**REQUIRED WORK**
Lines holding the word "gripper" are the ones to copy from the data below.

--------

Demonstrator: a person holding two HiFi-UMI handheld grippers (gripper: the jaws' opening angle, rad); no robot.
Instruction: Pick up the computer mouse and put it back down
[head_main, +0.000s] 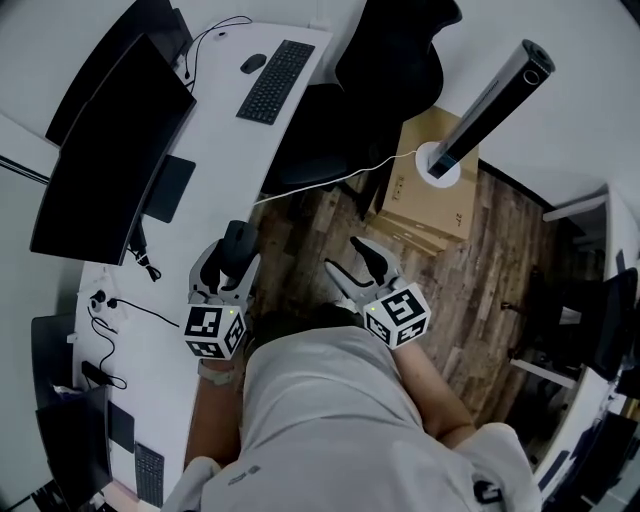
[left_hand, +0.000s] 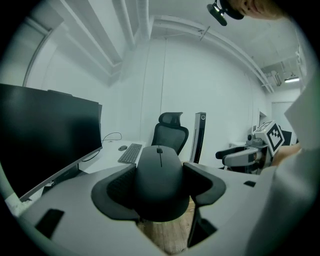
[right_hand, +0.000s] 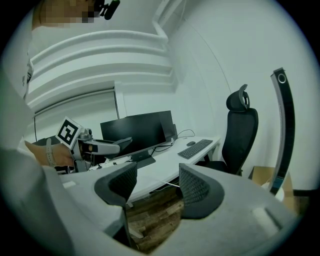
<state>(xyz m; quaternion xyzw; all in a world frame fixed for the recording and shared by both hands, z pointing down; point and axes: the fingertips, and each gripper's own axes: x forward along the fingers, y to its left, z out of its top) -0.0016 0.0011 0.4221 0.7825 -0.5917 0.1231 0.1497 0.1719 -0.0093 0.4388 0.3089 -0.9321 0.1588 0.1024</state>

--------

**RESPONSE AREA**
Demonstrator: a person holding two HiFi-UMI handheld grippers (gripper: the jaws' opening angle, rad); no robot.
<state>(xyz m; quaternion xyzw; all in a world frame fixed for the recording and shared by both hands, z pointing down; point and axes: the fingertips, and each gripper's own axes: x forward along the fingers, y to its left, z out of its top) -0.0016 0.0011 0.4221 0.7825 -0.5917 0.1231 0.1497 0.1719 -0.0093 0.4388 0.3089 -0.9321 0.1588 0.1024</state>

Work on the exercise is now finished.